A number of factors go into determining a child’s overall environment. It simply isn’t possible to make educated decisions based on an hour visiting with a family and an allegation of abuse. Moreover, it isn’t possible for a complete stranger to that family to have an idea about the complex relationships that exist within that family, and so it’s impossible for them to assess how healthy/unhealthy the environment really is. So the bottom line is that decisions which can devastate the entire family and destroy the child are made in haste, with little information, and even less understanding about the situation. This amounts to a shot in the dark. A review of fatal abuse cases shows that agencies grossly mishandled the situation in at least half the cases. (Hubbard, 5-16-07)

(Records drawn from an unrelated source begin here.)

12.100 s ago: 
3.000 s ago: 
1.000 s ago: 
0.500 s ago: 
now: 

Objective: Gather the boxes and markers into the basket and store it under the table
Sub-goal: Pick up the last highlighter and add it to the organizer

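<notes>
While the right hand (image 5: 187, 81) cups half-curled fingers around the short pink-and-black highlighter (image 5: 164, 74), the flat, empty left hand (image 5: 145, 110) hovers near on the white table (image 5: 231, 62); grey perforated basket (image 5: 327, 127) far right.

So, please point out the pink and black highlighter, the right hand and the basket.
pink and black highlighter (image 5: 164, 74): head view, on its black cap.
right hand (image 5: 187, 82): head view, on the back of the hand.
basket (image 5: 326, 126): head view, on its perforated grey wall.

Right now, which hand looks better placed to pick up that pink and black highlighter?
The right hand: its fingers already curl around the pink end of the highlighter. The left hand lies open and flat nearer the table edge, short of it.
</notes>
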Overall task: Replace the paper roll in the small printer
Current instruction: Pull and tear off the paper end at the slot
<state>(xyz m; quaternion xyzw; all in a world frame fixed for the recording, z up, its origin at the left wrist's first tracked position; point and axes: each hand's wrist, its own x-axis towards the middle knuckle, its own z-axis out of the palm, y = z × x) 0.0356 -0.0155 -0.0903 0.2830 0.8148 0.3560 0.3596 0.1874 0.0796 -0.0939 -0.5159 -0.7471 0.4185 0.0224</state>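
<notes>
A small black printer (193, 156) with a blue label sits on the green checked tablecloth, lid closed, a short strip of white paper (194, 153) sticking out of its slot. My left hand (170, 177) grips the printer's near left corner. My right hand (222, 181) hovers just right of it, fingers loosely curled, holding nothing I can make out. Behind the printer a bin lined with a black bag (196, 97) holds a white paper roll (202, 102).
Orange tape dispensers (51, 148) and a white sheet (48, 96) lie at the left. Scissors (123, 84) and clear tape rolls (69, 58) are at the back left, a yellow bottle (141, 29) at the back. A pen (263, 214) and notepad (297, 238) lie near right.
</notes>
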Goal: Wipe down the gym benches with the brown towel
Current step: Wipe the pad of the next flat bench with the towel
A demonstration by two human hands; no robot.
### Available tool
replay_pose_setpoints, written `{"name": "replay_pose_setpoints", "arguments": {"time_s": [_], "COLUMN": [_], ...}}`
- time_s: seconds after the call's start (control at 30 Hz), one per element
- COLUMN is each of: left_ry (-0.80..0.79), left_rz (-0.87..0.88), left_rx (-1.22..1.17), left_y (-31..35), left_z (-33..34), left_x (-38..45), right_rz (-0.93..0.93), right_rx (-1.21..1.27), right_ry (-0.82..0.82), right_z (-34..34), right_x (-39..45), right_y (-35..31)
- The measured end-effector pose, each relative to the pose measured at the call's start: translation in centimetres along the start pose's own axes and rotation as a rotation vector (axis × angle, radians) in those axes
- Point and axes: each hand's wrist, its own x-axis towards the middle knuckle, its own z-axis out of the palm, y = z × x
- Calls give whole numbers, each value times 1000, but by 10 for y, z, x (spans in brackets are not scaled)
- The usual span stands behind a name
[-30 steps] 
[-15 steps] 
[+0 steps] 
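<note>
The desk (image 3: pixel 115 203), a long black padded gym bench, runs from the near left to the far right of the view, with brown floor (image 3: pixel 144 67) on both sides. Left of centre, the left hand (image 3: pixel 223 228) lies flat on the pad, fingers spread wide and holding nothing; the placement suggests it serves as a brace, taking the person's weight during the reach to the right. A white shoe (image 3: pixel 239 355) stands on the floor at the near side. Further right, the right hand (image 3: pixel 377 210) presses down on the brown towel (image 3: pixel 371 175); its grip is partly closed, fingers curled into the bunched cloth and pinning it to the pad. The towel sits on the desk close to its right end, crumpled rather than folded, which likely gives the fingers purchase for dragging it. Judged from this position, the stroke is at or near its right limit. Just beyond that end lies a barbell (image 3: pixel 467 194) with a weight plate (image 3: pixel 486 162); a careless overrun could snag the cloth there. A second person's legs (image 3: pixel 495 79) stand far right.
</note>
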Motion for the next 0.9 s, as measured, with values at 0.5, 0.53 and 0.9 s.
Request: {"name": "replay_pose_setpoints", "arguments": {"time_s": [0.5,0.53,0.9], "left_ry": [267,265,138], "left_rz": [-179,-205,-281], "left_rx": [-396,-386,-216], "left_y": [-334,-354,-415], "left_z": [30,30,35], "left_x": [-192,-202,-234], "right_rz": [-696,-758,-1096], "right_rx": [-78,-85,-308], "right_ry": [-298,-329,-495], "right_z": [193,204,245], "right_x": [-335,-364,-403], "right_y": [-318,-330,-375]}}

Whether or not a child is removed can depend on the particular welfare worker a family gets, the state they live in, and even the mood of the official. Several studies have shown that case managers differ greatly even when assessing the same fictional cases. (Natus & Pecora, 1993; Rossi, Schuermand & Budde, 1996) Also not a big revelation: the government doesn’t like to spend money, (just big agencies that employ many people) so it cuts corners in terms of care. As noted by Doyle & Peters (2007, p. 14), “simply put, the state does not want to pay the full cost of child protection.” Because of this, government will never know what’s best. When you’re talking about something so devastating and damaging as removal, one better be sure that child is going to die if you don’t take them away, and be basing it on more than guesses, because there is no other form of child abuse except death that is as harmful as removal.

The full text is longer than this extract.